A frase implica, sem ser tão crua a ponto de dizê-lo em voz alta, que o Ocidente não pretende que criminosos em massa lucrem com suas guerras, assim como não pretende que civis morram em seus ataques aéreos. Quando os contadores da violência fizerem seu cálculo, se os ditadores forem tão triunfantes quanto os civis estão mortos, não é problema nosso.
Bashar al-Assad hoje desfruta dos benefícios colaterais da política externa ocidental. Não é que ele, e por extensão o Irã e o Hizbollah, seja nosso aliado formal. Ainda temos nossos padrões, afinal. Se o poder deles for reforçado, e o bombardeio e a chacina de civis continuar, lamentamos, naturalmente. São efeitos colaterais imprevistos que ninguém pode esperar que controlemos.
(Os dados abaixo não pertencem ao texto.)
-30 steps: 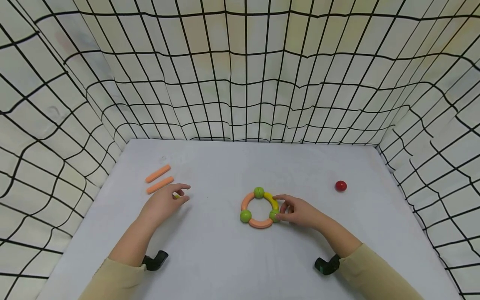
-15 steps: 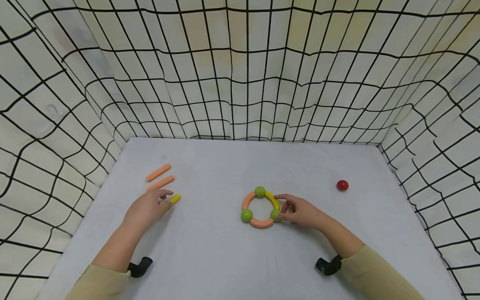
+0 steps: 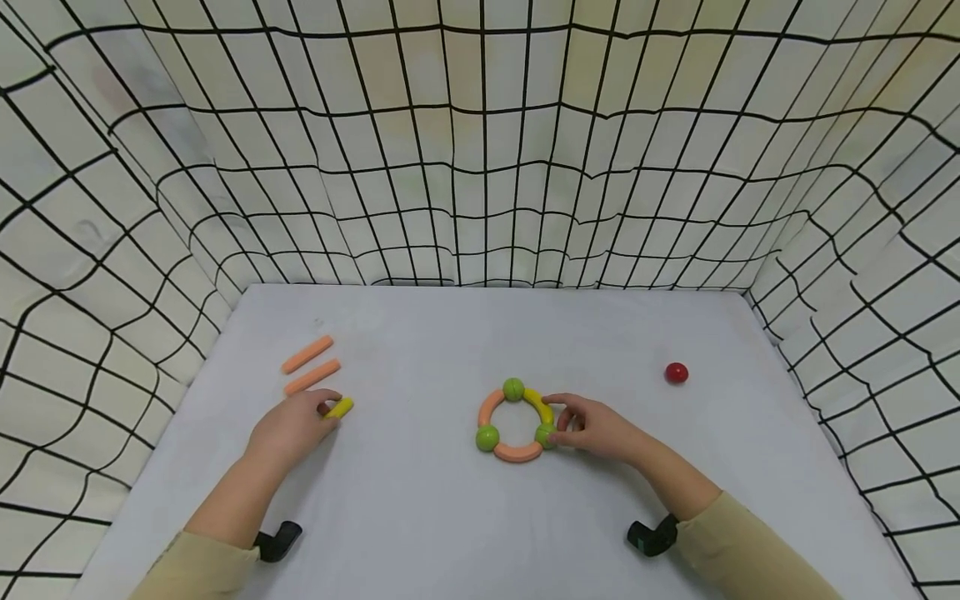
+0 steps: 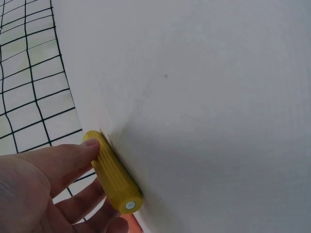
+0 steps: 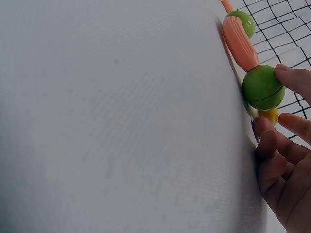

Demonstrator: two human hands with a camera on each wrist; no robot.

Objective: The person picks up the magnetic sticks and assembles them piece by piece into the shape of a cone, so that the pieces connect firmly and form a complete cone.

O sofrimento humano não é uma competição. Não se podem medir pilhas de cadáveres e reservar suas críticas para os mais altos. Mas quando Barack Obama se dirigiu à ONU ele nem sequer olhou para a montanha de corpos na Síria. Ele descreveu os crimes de guerra do Estado Islâmico, mas nem uma vez disse que o fascismo religioso foi alimentado pela guerra mais sangrenta que Assad lançou contra a versão síria da Primavera Árabe. "Vamos apoiar os iraquianos e os sírios que combatem para recuperar suas comunidades", gritou Obama. Mas só se eles estiverem lutando para recuperá-las do Estado Islâmico.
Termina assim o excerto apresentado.